The thing you might be overlooking is that the plan administrators and investment advisors need to make money for their efforts. A fair price for this is somewhere in the $10,000-20,000 range annually for a competitive plan, and this would pay the advisors and the TPA (third party administrator). Their fees need to come from somewhere and the options are:

1) High expense ratios.
2) Fees directly to employer for plan administration.
3) Fees directly to employees for plan administration via your 401k balances.

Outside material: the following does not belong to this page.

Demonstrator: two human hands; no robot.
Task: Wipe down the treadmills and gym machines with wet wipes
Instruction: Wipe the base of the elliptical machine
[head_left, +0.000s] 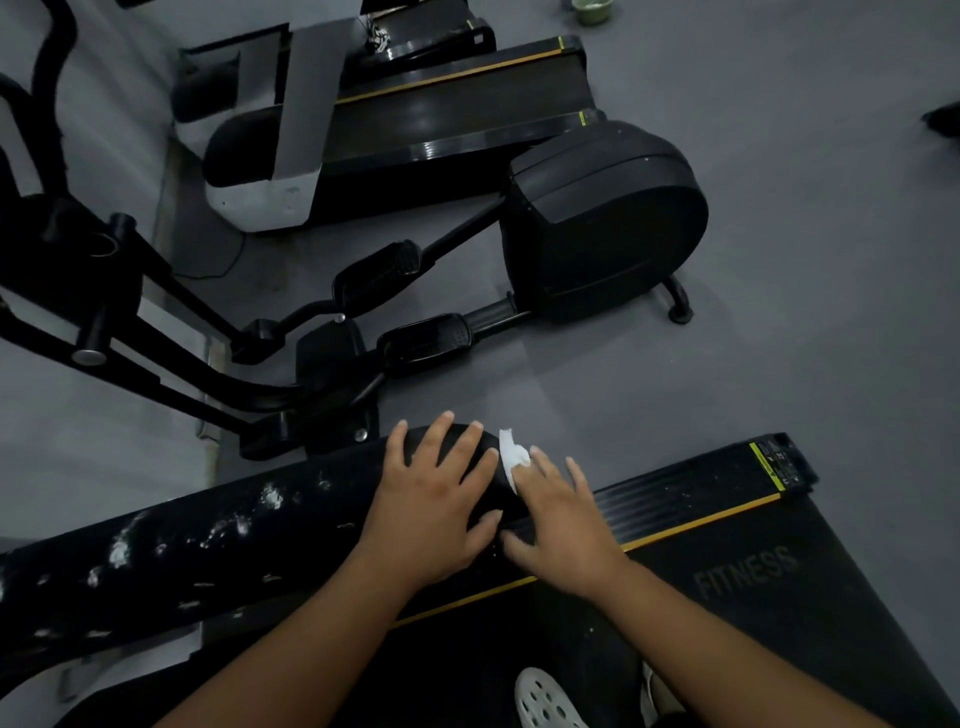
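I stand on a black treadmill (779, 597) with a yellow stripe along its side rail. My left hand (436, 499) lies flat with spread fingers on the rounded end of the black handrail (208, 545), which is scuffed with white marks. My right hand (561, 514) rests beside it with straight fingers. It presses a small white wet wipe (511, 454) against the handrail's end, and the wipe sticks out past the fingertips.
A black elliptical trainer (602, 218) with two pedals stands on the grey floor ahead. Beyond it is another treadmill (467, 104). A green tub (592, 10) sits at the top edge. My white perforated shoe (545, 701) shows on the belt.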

A very high total 401K balance can help get the advisors paid fairly, even with low expense ratios. With only 10 employees in a small company the total assets under management is likely low, but if it's an established company with owners who have worked there a long time, their balances are likely pretty high.

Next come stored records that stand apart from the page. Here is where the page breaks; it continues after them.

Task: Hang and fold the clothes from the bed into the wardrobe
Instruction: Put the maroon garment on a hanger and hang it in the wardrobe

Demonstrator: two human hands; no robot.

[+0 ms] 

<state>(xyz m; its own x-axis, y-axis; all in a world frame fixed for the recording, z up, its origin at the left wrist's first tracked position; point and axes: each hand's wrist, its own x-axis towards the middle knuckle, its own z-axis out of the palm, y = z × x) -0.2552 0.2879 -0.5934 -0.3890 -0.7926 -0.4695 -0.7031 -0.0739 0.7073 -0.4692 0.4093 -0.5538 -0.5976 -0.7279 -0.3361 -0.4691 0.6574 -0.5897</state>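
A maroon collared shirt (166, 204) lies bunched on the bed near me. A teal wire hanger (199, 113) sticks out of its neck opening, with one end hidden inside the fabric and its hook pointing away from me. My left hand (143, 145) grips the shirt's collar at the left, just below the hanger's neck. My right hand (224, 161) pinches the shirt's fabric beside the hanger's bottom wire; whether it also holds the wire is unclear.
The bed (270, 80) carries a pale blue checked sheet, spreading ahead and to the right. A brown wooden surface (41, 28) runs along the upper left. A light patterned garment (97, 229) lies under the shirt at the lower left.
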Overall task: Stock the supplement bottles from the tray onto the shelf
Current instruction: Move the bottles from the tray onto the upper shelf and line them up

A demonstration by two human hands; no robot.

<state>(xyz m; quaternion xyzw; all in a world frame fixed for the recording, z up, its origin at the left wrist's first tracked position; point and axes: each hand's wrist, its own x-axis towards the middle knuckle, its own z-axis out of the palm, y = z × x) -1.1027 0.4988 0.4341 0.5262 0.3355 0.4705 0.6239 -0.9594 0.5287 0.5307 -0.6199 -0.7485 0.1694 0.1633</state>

If you change the available options to all index funds, the advisors will look elsewhere for their income, and they will charge more to the employer or the employees.

A clean break to a new 401k provider might be your best play, or to let your provider know you are considering looking elsewhere if they can't offer lower fee investments without a huge fee increase. This is a very competitive industry right now with the recent fee disclosure rules, so there are many providers out there who are hungry for your business.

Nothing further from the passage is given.